### Exercise
Pictures in the data should be dropped; transcribe exactly the lines from the one that has "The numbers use" through the one that has "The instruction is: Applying".
BEGIN
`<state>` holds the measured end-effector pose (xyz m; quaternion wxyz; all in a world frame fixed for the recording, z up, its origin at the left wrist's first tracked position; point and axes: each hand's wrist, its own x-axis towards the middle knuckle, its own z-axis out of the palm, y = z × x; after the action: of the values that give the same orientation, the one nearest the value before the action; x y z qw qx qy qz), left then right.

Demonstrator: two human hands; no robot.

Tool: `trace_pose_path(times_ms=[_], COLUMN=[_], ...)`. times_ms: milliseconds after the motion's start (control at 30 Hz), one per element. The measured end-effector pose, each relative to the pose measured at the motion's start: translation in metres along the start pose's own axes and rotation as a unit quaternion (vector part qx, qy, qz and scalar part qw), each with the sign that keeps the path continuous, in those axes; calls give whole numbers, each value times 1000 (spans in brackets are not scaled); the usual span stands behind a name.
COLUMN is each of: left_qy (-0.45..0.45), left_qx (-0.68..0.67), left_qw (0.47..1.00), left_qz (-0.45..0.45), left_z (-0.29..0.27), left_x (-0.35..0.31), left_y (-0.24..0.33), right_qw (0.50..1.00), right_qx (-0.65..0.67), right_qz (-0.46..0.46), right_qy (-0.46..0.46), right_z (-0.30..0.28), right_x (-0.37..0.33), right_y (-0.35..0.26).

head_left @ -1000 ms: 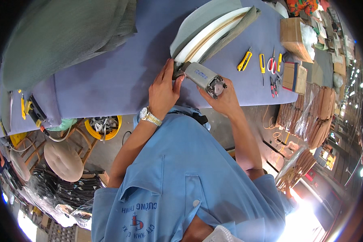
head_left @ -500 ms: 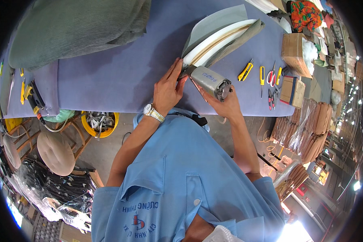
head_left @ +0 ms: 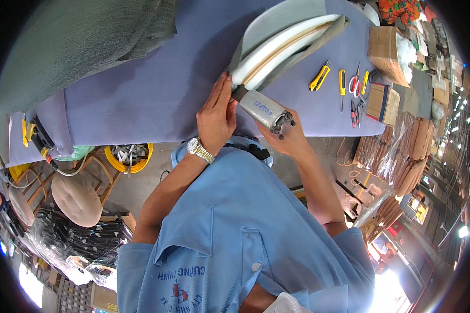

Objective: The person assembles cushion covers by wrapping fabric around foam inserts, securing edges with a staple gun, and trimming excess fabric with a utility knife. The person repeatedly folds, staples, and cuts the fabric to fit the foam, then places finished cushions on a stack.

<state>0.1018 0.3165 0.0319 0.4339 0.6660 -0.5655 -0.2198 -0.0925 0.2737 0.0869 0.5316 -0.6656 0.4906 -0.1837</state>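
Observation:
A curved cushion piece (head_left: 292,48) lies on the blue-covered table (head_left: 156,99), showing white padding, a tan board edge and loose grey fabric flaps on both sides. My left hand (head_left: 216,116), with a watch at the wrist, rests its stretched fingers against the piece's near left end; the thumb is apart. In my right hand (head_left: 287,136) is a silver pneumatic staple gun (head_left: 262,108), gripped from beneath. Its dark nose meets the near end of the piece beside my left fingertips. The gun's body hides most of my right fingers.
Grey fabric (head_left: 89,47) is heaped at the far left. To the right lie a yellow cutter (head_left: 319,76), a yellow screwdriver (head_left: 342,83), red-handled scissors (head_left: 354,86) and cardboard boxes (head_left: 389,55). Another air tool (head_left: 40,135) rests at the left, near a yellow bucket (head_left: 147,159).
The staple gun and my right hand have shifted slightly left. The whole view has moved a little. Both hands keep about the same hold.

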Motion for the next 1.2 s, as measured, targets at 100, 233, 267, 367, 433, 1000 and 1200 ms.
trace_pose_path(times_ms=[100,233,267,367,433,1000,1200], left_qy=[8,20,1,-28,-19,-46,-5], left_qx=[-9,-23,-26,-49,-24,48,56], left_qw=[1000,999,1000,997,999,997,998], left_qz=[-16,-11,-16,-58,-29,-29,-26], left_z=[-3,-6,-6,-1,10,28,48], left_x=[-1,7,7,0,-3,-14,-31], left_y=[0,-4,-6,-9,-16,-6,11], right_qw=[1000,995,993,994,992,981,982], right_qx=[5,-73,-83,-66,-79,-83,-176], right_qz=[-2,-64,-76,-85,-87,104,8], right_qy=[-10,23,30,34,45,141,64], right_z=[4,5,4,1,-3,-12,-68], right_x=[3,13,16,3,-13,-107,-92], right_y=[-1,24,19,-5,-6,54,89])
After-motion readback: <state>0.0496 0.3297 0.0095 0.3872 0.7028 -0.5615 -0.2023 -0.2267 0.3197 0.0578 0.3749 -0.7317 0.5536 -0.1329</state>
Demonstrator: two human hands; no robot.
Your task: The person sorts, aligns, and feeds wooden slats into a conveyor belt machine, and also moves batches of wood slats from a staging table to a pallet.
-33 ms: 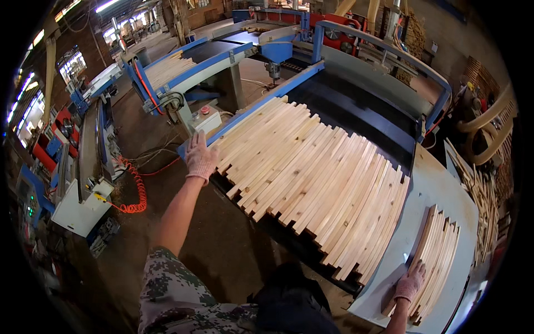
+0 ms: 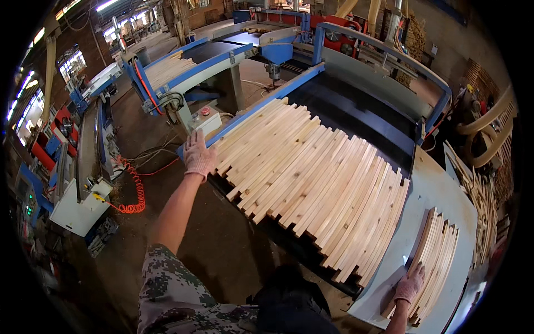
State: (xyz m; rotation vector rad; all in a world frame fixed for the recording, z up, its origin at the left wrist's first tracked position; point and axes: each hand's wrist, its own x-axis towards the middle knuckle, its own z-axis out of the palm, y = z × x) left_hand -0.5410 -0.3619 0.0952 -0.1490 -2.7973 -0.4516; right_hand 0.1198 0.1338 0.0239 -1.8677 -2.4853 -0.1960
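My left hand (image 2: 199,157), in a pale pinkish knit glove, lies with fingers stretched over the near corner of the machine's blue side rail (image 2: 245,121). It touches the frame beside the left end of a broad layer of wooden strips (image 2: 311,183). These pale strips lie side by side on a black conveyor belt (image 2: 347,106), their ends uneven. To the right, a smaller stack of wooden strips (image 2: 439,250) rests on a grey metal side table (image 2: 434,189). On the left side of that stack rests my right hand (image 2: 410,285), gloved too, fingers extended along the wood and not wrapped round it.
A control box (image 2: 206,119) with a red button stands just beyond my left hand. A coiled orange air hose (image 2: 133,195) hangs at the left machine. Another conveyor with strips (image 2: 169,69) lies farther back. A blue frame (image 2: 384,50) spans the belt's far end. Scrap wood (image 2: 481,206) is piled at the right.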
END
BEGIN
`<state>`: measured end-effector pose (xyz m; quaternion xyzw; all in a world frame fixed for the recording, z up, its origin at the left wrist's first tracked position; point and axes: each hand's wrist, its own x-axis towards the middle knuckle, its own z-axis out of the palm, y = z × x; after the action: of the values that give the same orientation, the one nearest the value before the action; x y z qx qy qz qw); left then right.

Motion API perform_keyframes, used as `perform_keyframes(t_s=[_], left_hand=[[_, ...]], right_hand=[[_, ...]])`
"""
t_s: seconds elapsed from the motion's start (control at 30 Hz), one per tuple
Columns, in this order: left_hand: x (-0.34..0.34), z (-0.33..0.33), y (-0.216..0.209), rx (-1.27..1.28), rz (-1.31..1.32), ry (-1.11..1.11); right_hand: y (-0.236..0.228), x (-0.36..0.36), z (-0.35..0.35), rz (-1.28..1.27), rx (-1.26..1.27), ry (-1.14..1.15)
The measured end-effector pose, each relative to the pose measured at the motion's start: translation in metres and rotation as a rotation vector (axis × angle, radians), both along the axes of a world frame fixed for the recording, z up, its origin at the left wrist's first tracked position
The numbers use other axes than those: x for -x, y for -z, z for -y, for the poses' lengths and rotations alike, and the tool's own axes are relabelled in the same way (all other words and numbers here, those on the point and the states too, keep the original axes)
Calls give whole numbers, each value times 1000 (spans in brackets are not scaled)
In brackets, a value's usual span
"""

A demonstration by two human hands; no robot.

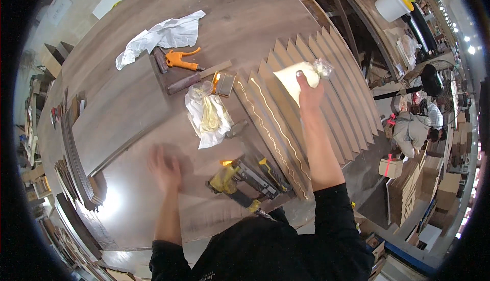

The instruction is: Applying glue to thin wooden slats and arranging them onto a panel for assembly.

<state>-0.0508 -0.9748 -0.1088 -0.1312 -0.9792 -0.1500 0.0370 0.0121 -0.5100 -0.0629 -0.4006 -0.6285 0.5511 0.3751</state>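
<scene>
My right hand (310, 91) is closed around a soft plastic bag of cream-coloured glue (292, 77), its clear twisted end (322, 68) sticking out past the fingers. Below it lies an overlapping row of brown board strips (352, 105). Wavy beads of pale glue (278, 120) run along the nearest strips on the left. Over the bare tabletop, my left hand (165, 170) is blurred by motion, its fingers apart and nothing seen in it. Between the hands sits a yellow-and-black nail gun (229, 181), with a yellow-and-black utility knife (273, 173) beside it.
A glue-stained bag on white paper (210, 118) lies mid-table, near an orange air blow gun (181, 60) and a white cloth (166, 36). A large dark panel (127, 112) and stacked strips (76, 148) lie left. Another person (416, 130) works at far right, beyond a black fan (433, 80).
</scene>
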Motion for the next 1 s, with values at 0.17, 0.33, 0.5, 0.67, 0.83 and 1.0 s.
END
### Answer space
The numbers use other axes than those: x for -x, y for -z, z for -y, for the poses' lengths and rotations alike, and the tool's own axes are relabelled in the same way (all other words and numbers here, those on the point and the states too, keep the original axes)
Calls give whole numbers, each value times 1000 (spans in brackets are not scaled)
In brackets, a value's usual span
"""

A demonstration by two human hands; no robot.


The instruction is: Applying glue to thin wooden slats and arranging them onto a panel for assembly.

That concludes the output.